This exercise needs the complete data reproduced exactly.
»»
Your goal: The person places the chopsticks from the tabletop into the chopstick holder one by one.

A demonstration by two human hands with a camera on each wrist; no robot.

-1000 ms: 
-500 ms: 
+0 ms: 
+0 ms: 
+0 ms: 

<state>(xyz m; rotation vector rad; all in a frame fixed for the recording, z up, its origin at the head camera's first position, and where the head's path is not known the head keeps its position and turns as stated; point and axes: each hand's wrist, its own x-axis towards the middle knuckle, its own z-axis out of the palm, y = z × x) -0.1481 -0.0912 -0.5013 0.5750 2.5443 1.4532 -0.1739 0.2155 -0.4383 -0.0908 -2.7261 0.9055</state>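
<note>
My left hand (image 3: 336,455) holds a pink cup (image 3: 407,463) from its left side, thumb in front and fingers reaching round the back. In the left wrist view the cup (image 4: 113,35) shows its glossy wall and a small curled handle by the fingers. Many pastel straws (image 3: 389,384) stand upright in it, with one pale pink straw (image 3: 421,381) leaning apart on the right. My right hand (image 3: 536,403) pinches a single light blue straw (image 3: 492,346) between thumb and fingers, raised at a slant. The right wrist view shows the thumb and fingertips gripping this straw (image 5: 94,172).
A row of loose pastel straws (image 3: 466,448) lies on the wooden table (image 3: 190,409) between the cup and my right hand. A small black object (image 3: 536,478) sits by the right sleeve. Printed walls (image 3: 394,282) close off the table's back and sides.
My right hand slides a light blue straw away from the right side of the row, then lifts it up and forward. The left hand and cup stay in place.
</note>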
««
## [Reply to the task]
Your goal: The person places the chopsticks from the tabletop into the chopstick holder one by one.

A demonstration by two human hands with a camera on each wrist; no robot.

-1000 ms: 
-500 ms: 
+0 ms: 
+0 ms: 
+0 ms: 

<state>(xyz m; rotation vector rad; all in a frame fixed for the recording, z up, its origin at the head camera's first position, and where the head's path is not known the head keeps its position and turns as stated; point and axes: each hand's wrist, its own x-axis towards the middle knuckle, its own z-axis out of the palm, y = z × x) -0.1481 -0.0912 -0.5013 0.5750 2.5443 1.4532 -0.1739 0.2155 -0.4383 -0.0908 -2.7261 0.9055</state>
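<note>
My left hand (image 3: 336,455) holds a pink cup (image 3: 407,463) from its left side, thumb in front and fingers reaching round the back. In the left wrist view the cup (image 4: 113,35) shows its glossy wall and a small curled handle by the fingers. Many pastel straws (image 3: 389,384) stand upright in it, with one pale pink straw (image 3: 421,381) leaning apart on the right. My right hand (image 3: 536,403) pinches a single light blue straw (image 3: 492,346) between thumb and fingers, raised at a slant. The right wrist view shows the thumb and fingertips gripping this straw (image 5: 94,172).
A row of loose pastel straws (image 3: 466,448) lies on the wooden table (image 3: 190,409) between the cup and my right hand. A small black object (image 3: 536,478) sits by the right sleeve. Printed walls (image 3: 394,282) close off the table's back and sides.
My right hand slides a light blue straw away from the right side of the row, then lifts it up and forward. The left hand and cup stay in place.
</note>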

The output is complete.